What to do – Restate the listing below exactly, images excluded.

Supplied data –
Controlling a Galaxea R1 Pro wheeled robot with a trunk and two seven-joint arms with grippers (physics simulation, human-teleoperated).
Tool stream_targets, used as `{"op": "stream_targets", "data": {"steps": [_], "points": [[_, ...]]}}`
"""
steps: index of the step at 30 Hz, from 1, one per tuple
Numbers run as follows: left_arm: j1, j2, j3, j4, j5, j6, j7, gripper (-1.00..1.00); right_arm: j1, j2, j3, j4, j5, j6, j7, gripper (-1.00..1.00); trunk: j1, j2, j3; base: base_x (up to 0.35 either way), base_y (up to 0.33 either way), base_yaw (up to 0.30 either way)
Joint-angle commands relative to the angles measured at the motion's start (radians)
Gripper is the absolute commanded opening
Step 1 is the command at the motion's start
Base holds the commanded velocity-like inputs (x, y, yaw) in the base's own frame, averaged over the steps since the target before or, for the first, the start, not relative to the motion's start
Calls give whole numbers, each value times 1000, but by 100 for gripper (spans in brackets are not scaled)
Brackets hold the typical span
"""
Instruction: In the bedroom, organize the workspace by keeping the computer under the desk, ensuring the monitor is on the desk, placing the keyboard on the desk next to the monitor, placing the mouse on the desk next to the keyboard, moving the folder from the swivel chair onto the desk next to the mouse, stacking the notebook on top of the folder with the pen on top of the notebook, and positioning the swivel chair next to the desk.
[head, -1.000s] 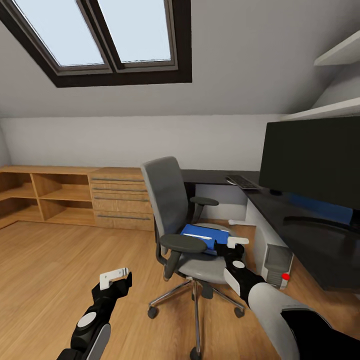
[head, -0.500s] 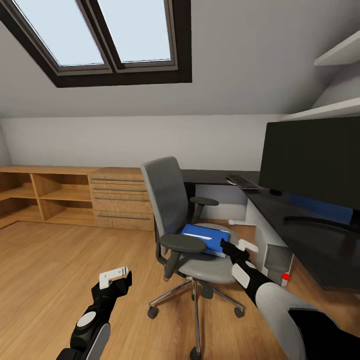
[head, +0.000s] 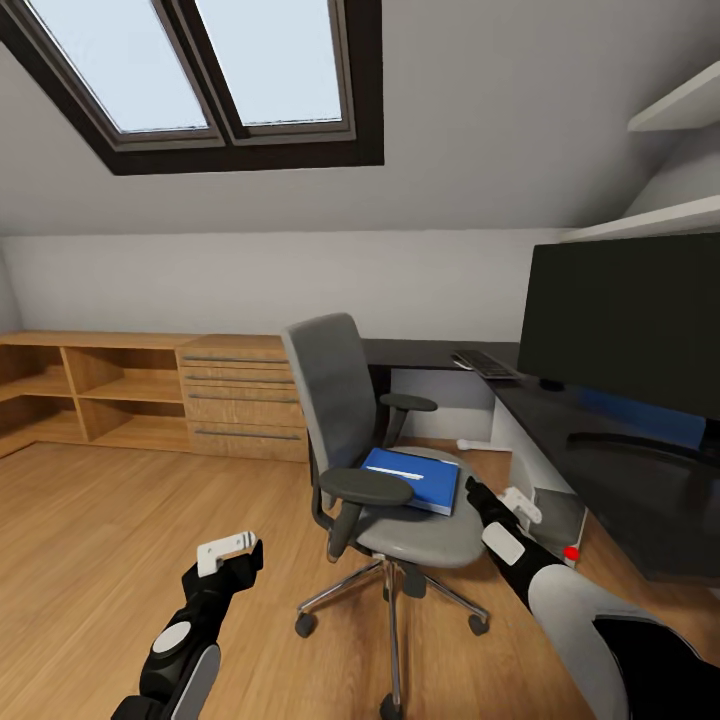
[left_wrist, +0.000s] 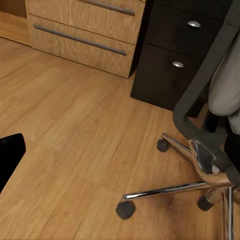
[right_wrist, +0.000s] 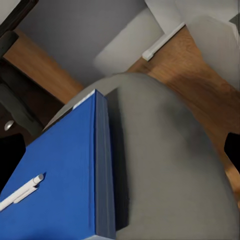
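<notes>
Two grippers sit nearest the camera: the left gripper hangs low over the wood floor, its fingers spread and empty, and the right gripper hovers just beside the swivel chair's seat edge, whether released or clenched I cannot tell. Beyond it, the blue folder lies flat on the grey seat with the pen resting on top. Farther off, the monitor stands on the black desk, with the keyboard at the desk's far end. The risk: lifting the folder tilted would likely roll the loose pen off, and a push on the seat could roll the castors away.
</notes>
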Motion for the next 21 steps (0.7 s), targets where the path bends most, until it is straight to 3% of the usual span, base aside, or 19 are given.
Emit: {"op": "stream_targets", "data": {"steps": [1,13,16,17,21], "points": [[-1,1,-3,-2,9,2,9,100,-1,1,-6,0,2,-1,-1,100,0,-1,-1,0,0,0],[-1,0,-2,-8,9,2,11,100,-1,1,-7,-4,-3,-2,-3,100,0,-1,-1,0,0,0],[-1,-2,-1,-20,9,2,17,100,-1,1,-7,-5,-3,-2,-3,100,11,-22,-11,0,0,0],[-1,-2,-2,-22,10,2,65,100,-1,1,-7,-5,-3,-4,-3,100,15,-29,-14,0,0,0],[-1,-2,0,-22,11,4,71,100,-1,1,-7,-5,-3,-6,-2,100,30,-57,-26,0,0,0]]}}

Expected answer –
Controlling a Galaxea R1 Pro wheeled robot with a trunk and two seven-joint arms with grippers (physics simulation, human-teleoperated).
Tool stream_targets, used as `{"op": "stream_targets", "data": {"steps": [_], "points": [[_, ...]]}}`
"""
steps: index of the step at 30 Hz, from 1, one per tuple
Numbers run as follows: left_arm: j1, j2, j3, j4, j5, j6, j7, gripper (-1.00..1.00); right_arm: j1, j2, j3, j4, j5, j6, j7, gripper (-1.00..1.00); trunk: j1, j2, j3; base: base_x (up to 0.35 either way), base_y (up to 0.33 either way), base_yaw (up to 0.30 either way)
Joint-angle commands relative to the angles measured at the motion's start (radians)
Gripper is the absolute commanded opening
Step 1 is the command at the motion's start
Base holds the commanded velocity-like inputs (x, y, yaw) in the base's own frame, averaged over the steps since the target before or, for the first, the start, not relative to the motion's start
Calls give whole numbers, each value times 1000, but by 100 for gripper (spans in brackets are not scaled)
Brackets hold the typical span
"""
Instruction: In the bedroom, organize the workspace by keeping the computer under the desk, ensuring the monitor is on the desk, placing the keyboard on the desk next to the monitor, placing the mouse on the desk next to the keyboard, moving the folder from the swivel chair onto the desk next to the mouse, stacking the notebook on top of the folder with the pen on top of the notebook, and positioning the swivel chair next to the desk.
[head, -1.000s] 
[head, -0.500s] 
[head, +0.000s] 
[left_wrist, +0.000s] 
[right_wrist, +0.000s] 
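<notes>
Two grippers sit nearest the camera: the left gripper hangs low over the wood floor, its fingers spread and empty, and the right gripper hovers just beside the swivel chair's seat edge, whether released or clenched I cannot tell. Beyond it, the blue folder lies flat on the grey seat with the pen resting on top. Farther off, the monitor stands on the black desk, with the keyboard at the desk's far end. The risk: lifting the folder tilted would likely roll the loose pen off, and a push on the seat could roll the castors away.
</notes>
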Motion for the next 21 steps (0.7 s), targets where the path bends most, until it is straight to 3% of the usual span, base aside, or 19 are given.
Emit: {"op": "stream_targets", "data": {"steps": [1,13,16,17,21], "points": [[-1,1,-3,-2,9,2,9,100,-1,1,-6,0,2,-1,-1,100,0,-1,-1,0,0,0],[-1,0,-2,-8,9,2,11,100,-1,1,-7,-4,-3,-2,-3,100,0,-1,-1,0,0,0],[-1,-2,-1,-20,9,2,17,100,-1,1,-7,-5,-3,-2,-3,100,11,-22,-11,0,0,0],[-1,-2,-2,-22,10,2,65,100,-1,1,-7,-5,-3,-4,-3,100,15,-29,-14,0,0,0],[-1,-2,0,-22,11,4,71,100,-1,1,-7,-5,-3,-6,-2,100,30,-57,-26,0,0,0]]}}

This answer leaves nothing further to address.